ModernLib.Net / Вигдорова Фрида Абрамовна / Любимая улица - Чтение (стр. 4)
Автор: Вигдорова Фрида Абрамовна
Жанр:

 

 


      - Ильф очень точно заметил: есть литераторы, которые бесславно погибают в борьбе со словом "который"...
      - Это, конечно, очень остроумно, но это не оправдывает ваших вечных нападок, которые...
      - Вот, вот! "Которые"! - Она засмеялась. - Попробуйте выпутаться из этой фразы!

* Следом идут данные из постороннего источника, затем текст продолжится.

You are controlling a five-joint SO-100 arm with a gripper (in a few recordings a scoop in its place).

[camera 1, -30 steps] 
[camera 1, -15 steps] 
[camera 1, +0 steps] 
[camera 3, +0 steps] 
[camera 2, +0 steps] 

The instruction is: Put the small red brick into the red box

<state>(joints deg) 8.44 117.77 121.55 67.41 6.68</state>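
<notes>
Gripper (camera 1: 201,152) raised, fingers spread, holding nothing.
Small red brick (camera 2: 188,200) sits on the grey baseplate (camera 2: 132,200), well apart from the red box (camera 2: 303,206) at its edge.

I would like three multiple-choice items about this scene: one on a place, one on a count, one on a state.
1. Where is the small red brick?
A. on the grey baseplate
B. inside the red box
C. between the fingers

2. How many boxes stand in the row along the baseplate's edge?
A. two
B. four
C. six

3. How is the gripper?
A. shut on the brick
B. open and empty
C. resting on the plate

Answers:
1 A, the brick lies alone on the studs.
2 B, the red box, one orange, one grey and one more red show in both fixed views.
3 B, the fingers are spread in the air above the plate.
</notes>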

      Ей лет тридцать, может быть тридцать пять. Темные волосы свернуты узлом на затылке. Лицо продолговатое, с большим красивым ртом - выразительным и умным. Она почти всегда курит, Поливанов, пожалуй, не помнит ее без папиросы. А папироса всегда в мундштуке, и от этого кажется очень длинной и тонкой.

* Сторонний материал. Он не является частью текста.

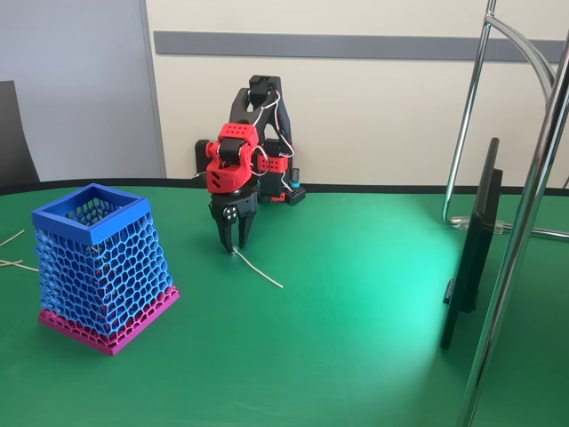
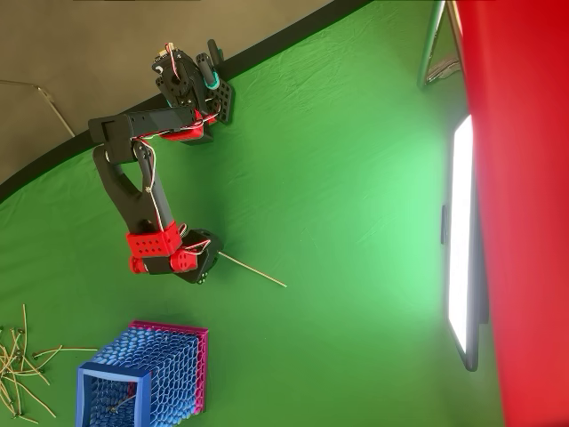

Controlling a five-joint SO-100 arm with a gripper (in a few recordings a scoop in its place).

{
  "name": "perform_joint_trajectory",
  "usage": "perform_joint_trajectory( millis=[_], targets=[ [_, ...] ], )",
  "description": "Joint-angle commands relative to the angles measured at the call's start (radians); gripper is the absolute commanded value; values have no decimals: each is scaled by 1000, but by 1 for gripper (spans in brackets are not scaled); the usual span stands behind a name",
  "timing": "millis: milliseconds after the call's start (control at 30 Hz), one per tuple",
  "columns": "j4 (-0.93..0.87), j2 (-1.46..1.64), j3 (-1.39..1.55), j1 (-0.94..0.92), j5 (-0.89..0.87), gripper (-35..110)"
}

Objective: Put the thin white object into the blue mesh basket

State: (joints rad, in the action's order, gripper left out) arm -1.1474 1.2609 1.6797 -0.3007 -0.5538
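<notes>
The thin white object [image 1: 258, 269] lies on the green table, running from under the gripper down to the right; in the overhead view the thin white object [image 2: 253, 269] stretches right from the gripper. My red and black gripper [image 1: 236, 248] points straight down over the strand's left end, its fingertips at the cloth with a narrow gap between them. The gripper [image 2: 206, 263] hides that end from above. The blue mesh basket [image 1: 91, 220] stands upright at the left, well apart from the gripper, and sits at the bottom left as the basket [image 2: 107, 374] in the overhead view.
Several pale thin strands [image 2: 18, 369] lie in a heap left of the basket, and one strand [image 2: 120, 405] rests inside it. A dark flat screen [image 1: 473, 245] and a metal stand [image 1: 524, 222] rise at the right. A blurred red shape [image 2: 524, 213] covers the overhead view's right side.
</notes>
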Motion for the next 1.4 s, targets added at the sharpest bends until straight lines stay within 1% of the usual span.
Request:
perform_joint_trajectory(
  millis=[0,233,767,1367],
  targets=[
    [6,3,3,-3,2,15],
    [51,0,23,-5,3,12],
    [63,6,46,-2,8,11],
    [75,14,72,-3,34,5]
  ],
)
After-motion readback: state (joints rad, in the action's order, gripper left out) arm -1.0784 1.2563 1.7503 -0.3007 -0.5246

      - А! - сказала она. - Вот кого я рада видеть. Здравствуйте, Дмитрий Александрович. Говорят, вы интересно съездили?
      "Интересно?" - подумал Поливанов. Кажется, это последнее слово, которым можно определить его поездку в Подгорек.
      - Да, - ответил он, - очень интересно.
      - Не могу ли я быть вам полезной?
      - Пока нет, благодарю вас.
      - Но, написав, надеюсь, покажете?
      - Конечно, если прежде не погибну в единоборстве со словом "который".
      - Ну-ну! - сказала она. - Желаю успеха!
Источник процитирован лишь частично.